EXERCISE DESCRIPTION - When you transcribe the data below, reproduce every line exactly and leave each picture out.

EXCERPTED DATA -

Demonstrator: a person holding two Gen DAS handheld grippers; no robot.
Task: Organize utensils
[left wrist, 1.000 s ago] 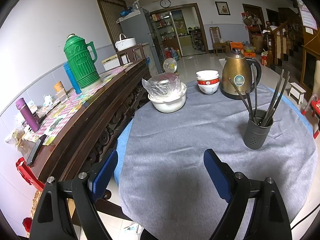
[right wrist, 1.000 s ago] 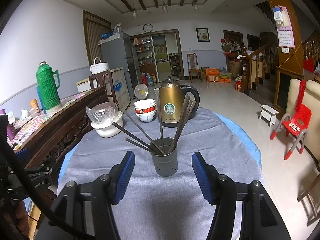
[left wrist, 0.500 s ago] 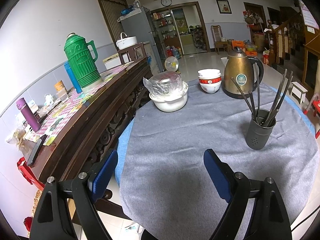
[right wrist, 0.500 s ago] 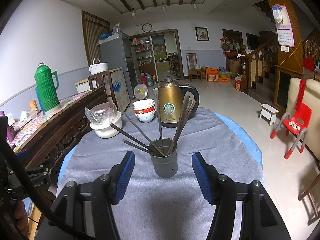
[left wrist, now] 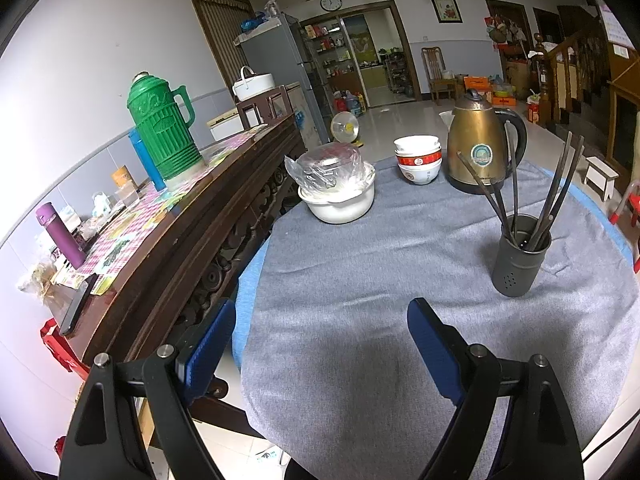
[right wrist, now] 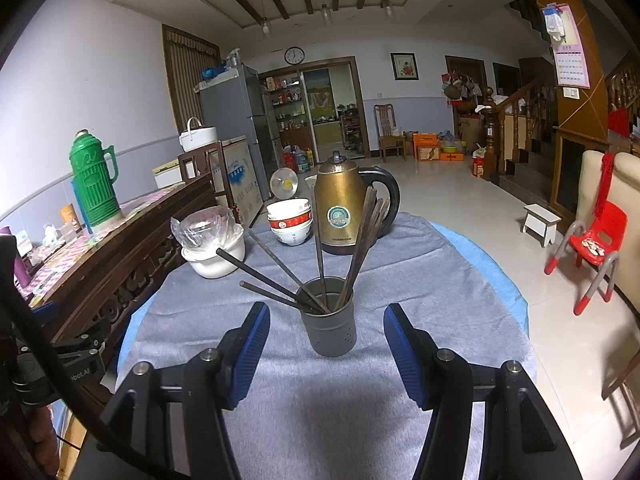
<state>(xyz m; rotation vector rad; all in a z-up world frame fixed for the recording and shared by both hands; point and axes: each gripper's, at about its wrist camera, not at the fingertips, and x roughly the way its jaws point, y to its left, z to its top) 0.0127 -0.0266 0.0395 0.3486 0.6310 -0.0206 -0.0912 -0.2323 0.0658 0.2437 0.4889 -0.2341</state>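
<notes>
I'm seeing one dark grey holder (right wrist: 329, 327) standing upright at frame centre on grey cloth (right wrist: 336, 412), small holes low on its wall. Chopsticks (right wrist: 320, 240), about seven dark sticks, fanning out of it. Right gripper (right wrist: 326, 350) gaping wide, holder just ahead between blue pads. Left gripper (left wrist: 320, 344) also spread wide, gripping nothing; holder (left wrist: 520, 256) sitting right of frame. One gold kettle (right wrist: 344, 208), three stacked bowls (right wrist: 290, 220) behind.
</notes>
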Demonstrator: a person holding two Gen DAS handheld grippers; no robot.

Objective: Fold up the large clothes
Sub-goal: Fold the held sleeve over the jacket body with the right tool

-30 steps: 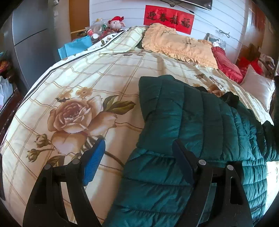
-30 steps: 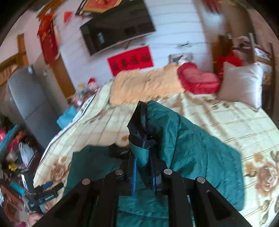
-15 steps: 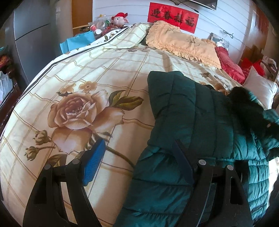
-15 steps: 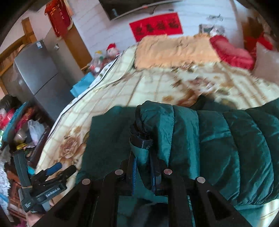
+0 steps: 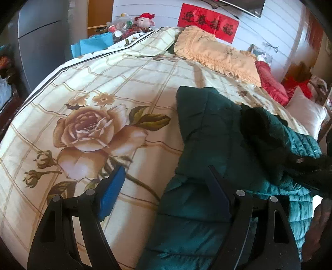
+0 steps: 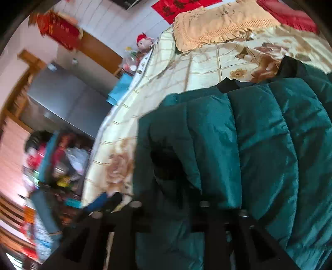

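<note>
lowered, right gripper [image 6: 170, 187] pinches green jacket [image 6: 259, 145]; left gripper [image 5: 164, 187] spread wide, straddling its edge.

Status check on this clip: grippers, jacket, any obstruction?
Left gripper open, empty. Right gripper shut on green jacket. Jacket part-folded on bedspread. Nothing obstructing.

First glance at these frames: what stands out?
The dark green puffer jacket dominates, lying on the floral rose bedspread right of the big rose print. The left gripper hangs open over the jacket's edge. At the headboard wall, a red banner sits above an orange fringed pillow.
</note>
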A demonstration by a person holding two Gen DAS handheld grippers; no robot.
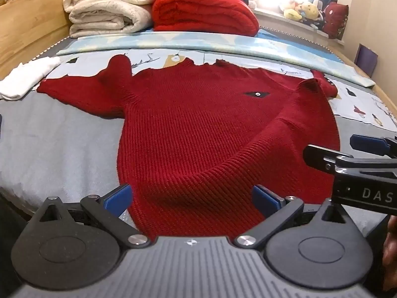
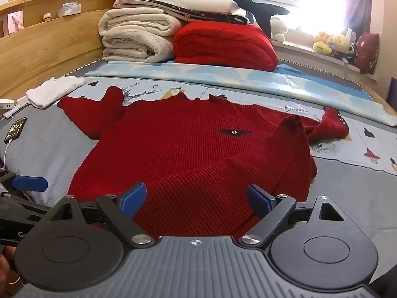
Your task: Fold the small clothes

SOLUTION FOR THIS EXERCISE -
Demonstrator: a person holding two Gen DAS handheld grippers; no robot.
Task: Organize utensils
[left wrist, 1.000 s ago] 
[right wrist, 1.000 s ago] 
[left wrist, 0.500 s ago] 
[right wrist, 0.500 s ago] 
[left wrist, now] 
[right wrist, now] 
<state>(xyz m; rotation vector rad; all in a z-up world frame fixed for the recording and shared by both hands; point and axes: each gripper's, at about its wrist camera, not at the fingertips, and x roughly the way its jaws point, y to its left, z to its top) 0.0127 -0.0266 0.0395 0.3486 0.6310 -0.0206 -0.0912 -0.2323 0.0658 0.2437 0.4889 -0.2341</state>
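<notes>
I'm seeing one dark grey holder (right wrist: 329, 327) standing upright at frame centre on grey cloth (right wrist: 336, 412), small holes low on its wall. Chopsticks (right wrist: 320, 240), about seven dark sticks, fanning out of it. Right gripper (right wrist: 326, 350) gaping wide, holder just ahead between blue pads. Left gripper (left wrist: 320, 344) also spread wide, gripping nothing; holder (left wrist: 520, 256) sitting right of frame. One gold kettle (right wrist: 344, 208), three stacked bowls (right wrist: 290, 220) behind.
</notes>
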Demonstrator: a person holding two Gen DAS handheld grippers; no robot.

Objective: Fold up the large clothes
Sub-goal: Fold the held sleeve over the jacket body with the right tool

-30 steps: 
-30 steps: 
-15 steps: 
-15 steps: 
+0 steps: 
+0 steps: 

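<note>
lowered, right gripper [image 6: 170, 187] pinches green jacket [image 6: 259, 145]; left gripper [image 5: 164, 187] spread wide, straddling its edge.

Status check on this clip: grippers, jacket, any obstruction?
Left gripper open, empty. Right gripper shut on green jacket. Jacket part-folded on bedspread. Nothing obstructing.

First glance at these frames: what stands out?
The dark green puffer jacket dominates, lying on the floral rose bedspread right of the big rose print. The left gripper hangs open over the jacket's edge. At the headboard wall, a red banner sits above an orange fringed pillow.
</note>
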A demonstration by a person holding two Gen DAS handheld grippers; no robot.
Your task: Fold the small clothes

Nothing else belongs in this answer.